HHS already makes more grants than all other agencies combined, and it is the purchaser of health care for about one of three Americans via Medicare, Medicaid or both. The problem is that HHS spends its money—$788 billion for entitlements in 2012 and another $78 billion to run HHS's 300-odd programs—so badly. Ernst & Young's annual outside audit of the HHS balance sheet last November was considered a triumph because several material weaknesses were downgraded merely to significant deficiencies. But on a "day-to-day or even monthly basis" HHS cannot accurately track its spending, according to the audit. The agency is in violation of numerous federal accounting rules written specifically for the bureaucracy, to say nothing of the financial reporting required of public companies. The HHS inspector general revealed this year that his team can barely monitor HHS because its staff is too busy chasing the criminals exploiting HHS's incompetence. Experts disagree about how much is stolen from taxpayers through entitlement fraud—the Government Accountability Office puts it at $48 billion annually—but one sign of the problem is that Medicare allows doctors (or "doctors") to register for billing privileges as "other." One particular ObamaCare boondoggle that needs fly-specking is the HHS decision to finance nonprofit insurance companies with up to $7.25 billion in ultra-low-cost loans. These co-ops were a consolation prize for liberals after Democratic opposition killed the government-run public option, and the co-ops are supposed to be managed by and for consumers.
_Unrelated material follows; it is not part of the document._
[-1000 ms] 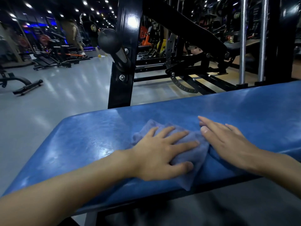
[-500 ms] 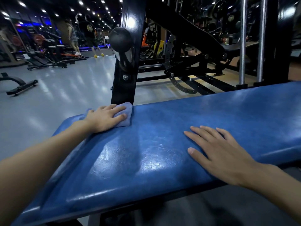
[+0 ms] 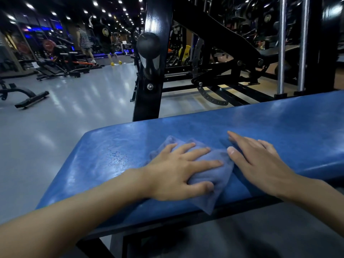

But it turns out that running an insurance company is hard for amateurs who can't attract private financing. HHS officially estimates that the default rate on the loans will hit between 35% and 40%, which would be bad enough. But White House budget documents show that HHS expects to lose $3.1 billion of the $3.4 billion appropriated so far—which implies a default rate of 91%.

In a related piece, Steven Greer, who worked briefly with the new Medicare innovation center created by ObamaCare, details the waste and inefficiency at the center, which is expected to make $10 billion grants over the next decade, and calls for it to be abolished.